I keep expecting her to walk through the front door. To roll her eyes at me, call me dramatic, and throw herself onto the couch like she always does.

But she doesn’t.

She’s just… gone.

And I fucking hate it.

She’s been a part of my life for so long.

I miss my best friend.

I slam the fridge door shut harder than necessary. The thud reverberates through the kitchen like a gunshot. Yasmin flinches where she’s seated at the counter, her spoon pausing mid-air. Across from her, Chase leans against the wall, arms crossed, eyes narrowed.

“Rhys, you need to get your shit together,” he says flatly.

“I’m fine,” I snap.

He raises an eyebrow, not even bothering to hide his disbelief.

“Yeah, okay,” Arden says, walking in behind me. “That explains why you’ve been stomping around the house like a pissed-off gorilla for the past eight days.”

I spin around, pulse rising. “Don’t start with me.”

“I’m just saying.” Arden shrugs, grabbing a bottle of water. “You’ve been unbearable.

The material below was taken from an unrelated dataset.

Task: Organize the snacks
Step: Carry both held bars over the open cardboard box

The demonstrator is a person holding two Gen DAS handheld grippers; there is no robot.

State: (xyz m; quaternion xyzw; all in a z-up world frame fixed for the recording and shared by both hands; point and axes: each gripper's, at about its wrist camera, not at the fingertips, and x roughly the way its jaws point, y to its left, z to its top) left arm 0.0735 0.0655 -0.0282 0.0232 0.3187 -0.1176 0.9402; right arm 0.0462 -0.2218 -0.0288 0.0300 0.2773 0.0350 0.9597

You snapped at Ella for asking you to pass the salt.”

“Because she said it like I was deaf!”

“She whispered , Rhys,” Yasmin says gently. “She was trying not to set you off.”

My jaw tightens. My fingers flex around the bottle I’m holding like it’s the only thing keeping me grounded. I hate that my friends are in the firing line of my pain. They don’t deserve this, but they don’t know what it’s like to want someone for so long, and when you finally get them, they just disappear.

It fucking hurts, and I’m dying inside.

“Look,” Chase sighs, “we get it. You’re hurting. But none of this—sulking, raging, lashing out—is going to bring her back.”

I close my eyes, inhaling through my nose. “You don’t get it. She didn’t just leave. She disappeared. She left without a word, without a goodbye, and none of you will tell me where the hell she went.”

There’s a silence. Tense. Loaded.

Then Yasmin mutters, almost too quietly, “Smalls is probably helping her in the way he does with all of us.”

The words hit like a hammer to the chest.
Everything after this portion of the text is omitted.